This book is not even vaguely a novel. It is a collection of various pieces, including drama, poetry and prose pieces. It is here because Nezval is a fascinating writer, a leading, probably the leading Czech surrealist. He did write novels but only one has made it in English. He is best known as a poet and there are a few of his poetry collections available in English.

This one starts with a few poems and we can straight-away see his surrealist imagery. There is no moon in June imagery here. The opening poem is the titular Woman in the Plural. They stroll decomposing and composing themselves in my dream immediately brings to mind Daliesque decomposing landscapes. Even stranger images appear: the midnight swooning of widowed scallops and a a chess-playing flea. Song Of Songs continues this imagery.:

Your eyes two gunshots fired blindly
Your eyes two thimbles of hemlock
Your eyes two gags for eternal silence

He goes through her various body parts: lips, hands, breasts, belly, sex, legs, hips, brow, teeth, ears, neck. Her demurely named sex is described as:
Your sex is a split willow whistle
Like the residue of reseda soap
Like the mouth of an earthworm

In Women After Bathing, he states: Our poems shall be cursed Like bacteria so sublime under a microscope
That blooms best in the enervated blood Of our debilitated century
A century of calamity and poetry

I like that: A century of calamity and poetry .

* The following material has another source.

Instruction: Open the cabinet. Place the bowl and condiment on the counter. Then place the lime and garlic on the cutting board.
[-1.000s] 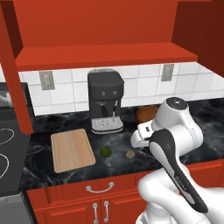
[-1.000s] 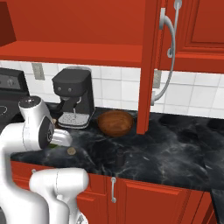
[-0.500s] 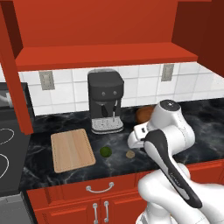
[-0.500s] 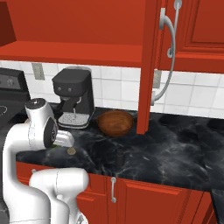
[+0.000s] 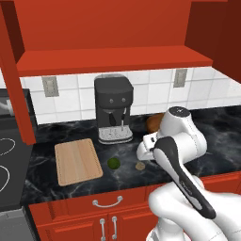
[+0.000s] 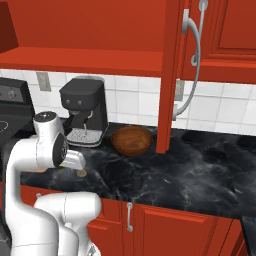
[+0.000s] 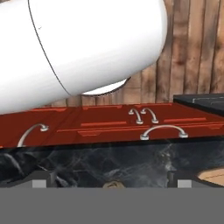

You may have noticed at this point that there is a lot about women but that these are not by any stretch of the imagination conventional love poems. Indeed, all too often, women are treated merely as poetic objects, along with the other imagery. No-one ever accused the Surrealists of being feminists.

We see this when we move on to the prose or the stories/prose poems. We learn of his relationship with Miss K. but, of course, we first meet her not in the flesh but in a dream. Dreams were, of course, important to the Surrealists. He seems to be somewhat offhand with her and she seems to just fade away, just one more prop for his stories.

He does not write nature poems either or, rather, he does but there are no daffodils floating in the breeze.

This time I want to express most precisely what nature means to me My poetry is not the poetry of falling leaves And I never pick flowers on my walks and Let others investigate the nature of matter
I investigate the nature of my emotions

He does get onto talking directly about Surrealism. Surrealism, the discoverer of the human being, will be the discoverer of the manifold marvellous in reality and of the poetics of cities, destroyed by the idiocies of national heritage bureaucrats. He tells a story – it is not clear if it is entirely fictitious or (partially) factual – about various Surrealists visiting Prague, including Paul Éluard and Guillaume Apollinaire. Nezval and the Czech surrealist Toyen accompany them. They will also see Isaac Laquedem. This is the French name for the Wandering Jew.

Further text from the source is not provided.